1 (13 ounce) can Eagle Brand Condensed Milk (low-fat works just as well)

1 (30 ounce) can fruit cocktail in light syrup, drained

1 (10 ounce) can unsweetened crushed canned pineapple

2 bananas, thinly chopped, rubbed with lemon juice

1/2 cup pecans, coarsely chopped


1. Fold together condensed milk and Cool Whip.

2 Add drained fruit cocktail and crushed pineapple.

3. Stir in sliced bananas with lemon and mix well. Add pecans and stir.

4. Chill for one hour or overnight and serve cool.

5. FOR VARIATION: you can add 1/2 cup of small marshmallows and 1/2 cup shredded coconut if you like.

Kale and Roasted Cauliflower Salad:


1/4 cup pine nuts

1 small head cauliflower (about 1 1/2 pounds), cut into florets

1/4 teaspoon cayenne pepper

1/4 cup olive oil

kosher salt and black pepper

1/4 cup tahini (sesame seed paste)

3 tablespoons fresh lemon juice

10 cups stemmed and chopped kale (about 1 bunch) or torn escarole

1/2 small red onion, thinly sliced

1/2 cup raisins


Heat oven to 350? F. Spread the pine nuts on a rimmed baking sheet and toast, tossing once, until golden, 4 to 6 minutes; transfer to a plate.

Increase heat to 450? F. On a separate rimmed baking sheet, toss the cauliflower with the cayenne, 2 tablespoons of the oil, 1/2 teaspoon salt, and 1/4 teaspoon black pepper. Roast, tossing once, until golden and tender, 20 to 25 minutes.

Meanwhile, whisk together the tahini, lemon juice, the remaining 2 tablespoons of oil, 3/4 cup water, and 1/4 teaspoon each salt and black pepper in a large bowl (adding more water if necessary, to achieve the consistency of heavy cream).

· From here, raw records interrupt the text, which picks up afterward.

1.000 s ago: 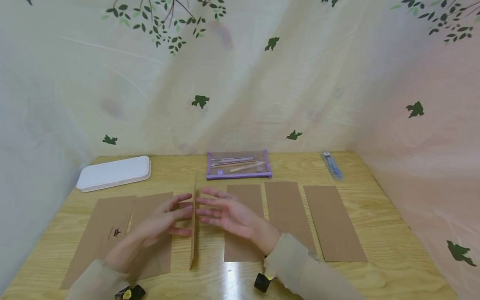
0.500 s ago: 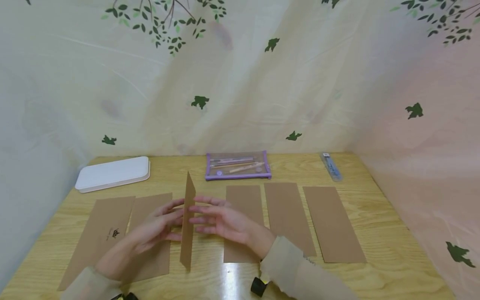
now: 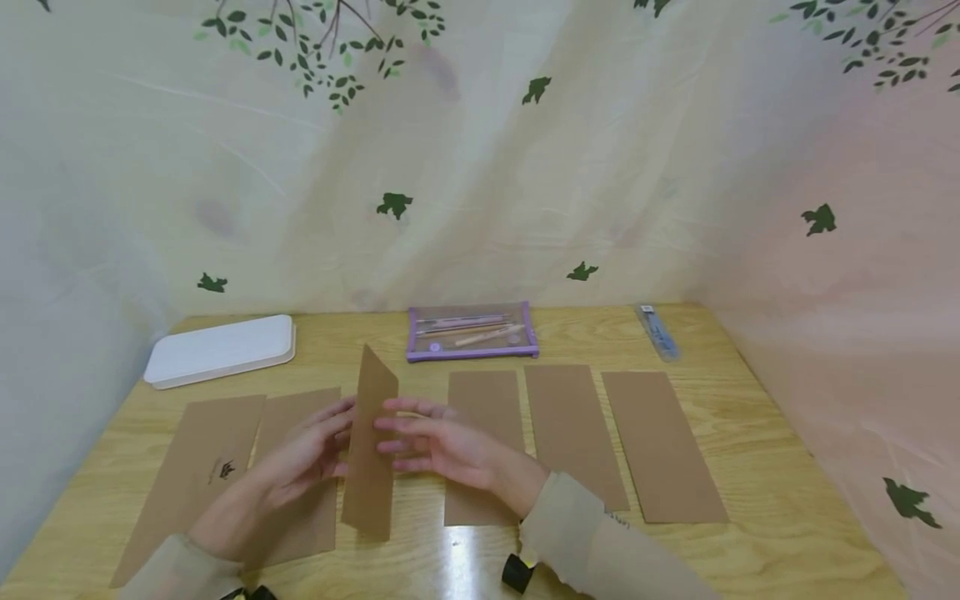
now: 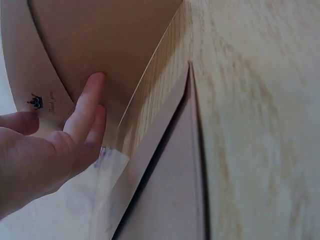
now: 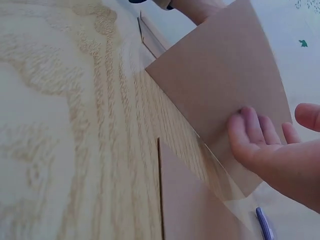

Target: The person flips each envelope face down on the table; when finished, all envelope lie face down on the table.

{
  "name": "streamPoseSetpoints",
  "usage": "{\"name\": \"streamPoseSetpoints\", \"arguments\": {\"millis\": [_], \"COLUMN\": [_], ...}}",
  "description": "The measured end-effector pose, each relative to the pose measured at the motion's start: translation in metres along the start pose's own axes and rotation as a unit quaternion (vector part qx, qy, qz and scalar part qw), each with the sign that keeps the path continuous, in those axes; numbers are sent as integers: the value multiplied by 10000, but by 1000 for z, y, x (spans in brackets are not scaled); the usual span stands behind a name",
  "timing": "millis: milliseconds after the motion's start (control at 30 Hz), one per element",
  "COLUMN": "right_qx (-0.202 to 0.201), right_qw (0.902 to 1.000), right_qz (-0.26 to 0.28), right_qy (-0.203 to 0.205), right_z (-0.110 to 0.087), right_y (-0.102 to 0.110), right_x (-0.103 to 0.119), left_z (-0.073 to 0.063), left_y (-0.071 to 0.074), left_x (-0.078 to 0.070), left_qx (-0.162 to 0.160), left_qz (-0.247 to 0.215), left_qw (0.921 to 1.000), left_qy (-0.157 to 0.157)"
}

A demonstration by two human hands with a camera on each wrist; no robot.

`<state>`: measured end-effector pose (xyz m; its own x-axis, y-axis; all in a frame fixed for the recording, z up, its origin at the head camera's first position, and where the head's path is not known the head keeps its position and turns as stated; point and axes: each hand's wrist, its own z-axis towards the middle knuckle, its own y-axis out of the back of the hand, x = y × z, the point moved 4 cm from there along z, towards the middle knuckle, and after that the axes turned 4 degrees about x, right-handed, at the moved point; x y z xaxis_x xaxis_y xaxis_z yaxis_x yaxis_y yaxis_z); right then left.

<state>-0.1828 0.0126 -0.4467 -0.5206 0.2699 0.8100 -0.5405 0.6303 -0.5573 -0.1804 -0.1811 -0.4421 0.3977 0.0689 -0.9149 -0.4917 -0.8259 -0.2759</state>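
Observation:
A brown kraft envelope (image 3: 372, 475) stands on its long edge between my two hands, its plain face turned partly toward the head view. My left hand (image 3: 303, 454) is on its left side, partly hidden by it. In the left wrist view, extended fingertips touch the envelope's back (image 4: 112, 35), where a flap carries a small crown print (image 4: 35, 102). From the right, the spread fingers of my right hand (image 3: 461, 450) touch the plain face. The right wrist view shows these fingers lightly bent against the envelope (image 5: 210, 75), with the thumb held apart.
Two envelopes (image 3: 202, 467) lie flat on the left, one with a crown print. Three more brown pieces (image 3: 573, 433) lie in a row at right. Behind them are a white case (image 3: 221, 350), a purple-edged pencil pouch (image 3: 472, 354) and a slim bluish packet (image 3: 658, 333).
The envelope has moved slightly left and turned from edge-on, so its plain right face now shows in the head view. Both hands have shifted a little left with it.

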Motion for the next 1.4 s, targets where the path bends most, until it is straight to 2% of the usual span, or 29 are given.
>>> {"name": "streamPoseSetpoints", "arguments": {"millis": [300,467,700,1000,1100,1267,1400], "right_qx": [-269,-418,-599,-638,-614,-531,-538], "right_qw": [9995,9990,9980,9978,9979,9982,9978], "right_qz": [-167,-153,-201,-179,-208,-259,-367], "right_qy": [-54,-58,-69,-23,-35,-113,-122], "right_z": [2,1,0,-1,-2,-4,-5], "right_y": [8,12,18,23,25,28,30], "right_x": [-5,-4,-2,2,3,3,4], "left_z": [-2,-2,-4,-8,-10,-14,-13], "left_y": [4,6,7,6,6,3,2], "left_x": [3,2,4,9,10,13,13], "left_qx": [113,99,-194,-657,-571,-308,-287], "left_qz": [-343,-329,-81,-383,-80,643,894], "left_qw": [9992,9992,9995,9963,9977,9974,9956], "left_qy": [-188,-215,-246,-413,-358,-45,56]}}
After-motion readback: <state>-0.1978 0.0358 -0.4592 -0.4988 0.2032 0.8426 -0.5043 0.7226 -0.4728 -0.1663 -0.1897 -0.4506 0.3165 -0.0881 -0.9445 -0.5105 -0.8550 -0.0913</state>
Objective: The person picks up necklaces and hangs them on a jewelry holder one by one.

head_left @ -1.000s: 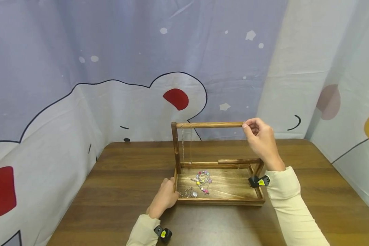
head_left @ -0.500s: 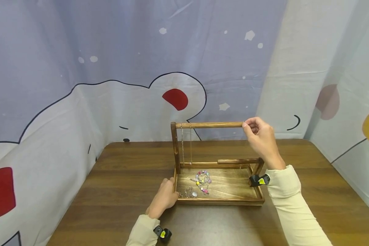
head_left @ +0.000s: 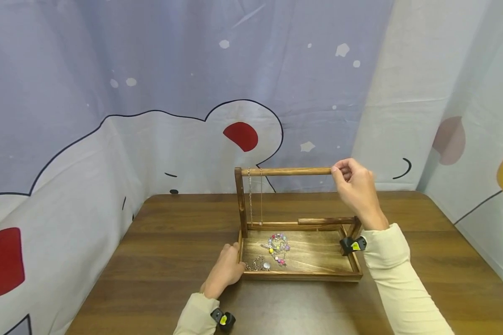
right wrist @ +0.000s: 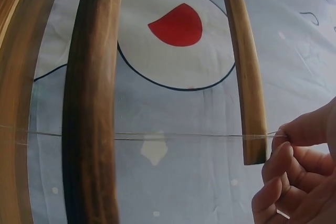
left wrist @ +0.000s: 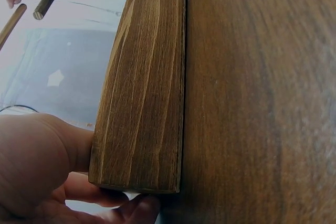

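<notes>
A wooden jewelry stand has a shallow tray [head_left: 301, 276], a high bar [head_left: 293, 171] and a shorter, lower bar [head_left: 325, 220]. My left hand [head_left: 223, 271] grips the tray's front left corner, thumb and fingers round the wooden side [left wrist: 139, 103] in the left wrist view. At the high bar's free end, my right hand [head_left: 357, 188] pinches a fine chain necklace [right wrist: 181, 136] between thumb and forefinger. The chain lies across that bar's tip and runs down past the lower bar. Two other necklaces hang near the upright: a chunkier chain [head_left: 251, 200] and a thin one [head_left: 261, 200].
Inside the tray lie a colourful beaded bracelet [head_left: 271, 250] and, at the front left, a heap of chain with a pale round disc [head_left: 266, 265]. The stand rests on a brown wooden table [head_left: 171, 246]. A printed curtain [head_left: 184, 149] hangs close behind.
Both hands keep nearly the same place and hold. The head view shifts very slightly; the jewelry in the tray and on the bar stays put.
</notes>
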Tool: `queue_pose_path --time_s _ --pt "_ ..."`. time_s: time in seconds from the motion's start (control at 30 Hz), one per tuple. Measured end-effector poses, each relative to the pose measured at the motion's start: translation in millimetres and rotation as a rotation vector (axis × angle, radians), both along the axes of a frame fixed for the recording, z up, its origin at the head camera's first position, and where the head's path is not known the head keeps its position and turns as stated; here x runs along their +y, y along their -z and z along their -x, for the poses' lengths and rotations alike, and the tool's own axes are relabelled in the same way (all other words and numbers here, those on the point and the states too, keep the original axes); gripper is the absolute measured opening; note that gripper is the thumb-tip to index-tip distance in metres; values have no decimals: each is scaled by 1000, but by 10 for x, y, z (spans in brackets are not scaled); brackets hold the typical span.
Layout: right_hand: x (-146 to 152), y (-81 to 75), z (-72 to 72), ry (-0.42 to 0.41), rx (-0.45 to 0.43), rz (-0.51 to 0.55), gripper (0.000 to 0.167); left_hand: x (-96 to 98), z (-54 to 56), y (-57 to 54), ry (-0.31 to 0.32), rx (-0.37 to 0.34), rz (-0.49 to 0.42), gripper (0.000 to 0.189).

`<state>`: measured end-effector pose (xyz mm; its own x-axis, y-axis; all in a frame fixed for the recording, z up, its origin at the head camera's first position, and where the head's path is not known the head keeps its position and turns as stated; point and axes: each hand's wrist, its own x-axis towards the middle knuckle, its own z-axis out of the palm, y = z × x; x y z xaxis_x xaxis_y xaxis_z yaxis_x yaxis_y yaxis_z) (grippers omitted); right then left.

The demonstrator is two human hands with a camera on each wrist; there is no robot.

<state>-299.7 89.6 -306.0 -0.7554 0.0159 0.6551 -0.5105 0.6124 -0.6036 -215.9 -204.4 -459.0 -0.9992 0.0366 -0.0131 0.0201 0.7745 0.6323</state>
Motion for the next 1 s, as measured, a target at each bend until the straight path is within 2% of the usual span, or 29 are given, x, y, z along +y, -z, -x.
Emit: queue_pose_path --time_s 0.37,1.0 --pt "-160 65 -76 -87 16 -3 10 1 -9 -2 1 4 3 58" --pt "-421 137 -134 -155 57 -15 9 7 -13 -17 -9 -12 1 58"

Add the kale, onion, raisins, pine nuts, and cauliflower and toss to combine.

Butternut Squash Salad

with Hazelnuts


U.S. Metric Conversion chart

3 1/2 cup(s) butternut squash, diced

3 tablespoon(s) extra-virgin olive oil

Kosher salt and freshly ground pepper

1/2 cup(s) blanched hazelnuts

3 cup(s) baby arugula, 3 ounces

1 medium head frisee, torn into bite-size pieces

3 ounce(s) prosciutto, torn into bite-size pieces

1 1/2 tablespoon(s) snipped chives

2 1/2 tablespoon(s) balsamic vinegar

2 tablespoon(s) hazelnut oil


Preheat oven to 425? F. On a baking sheet, toss squash with 2 tablespoons olive oil; season with salt and pepper. Roast 20 minutes, until tender. Spread hazelnuts in a pie plate and toast 6 minutes, until golden. Let cool, then chop.

In a large bowl, toss arugula, frisee, prosciutto, chives, hazelnuts, and squash. In a small microwave-safe bowl, mix remaining 1 tablespoon olive oil with vinegar and hazelnut oil and season with salt and pepper. Microwave dressing until hot, about 1 minute. Pour dressing over salad, toss well, and serve.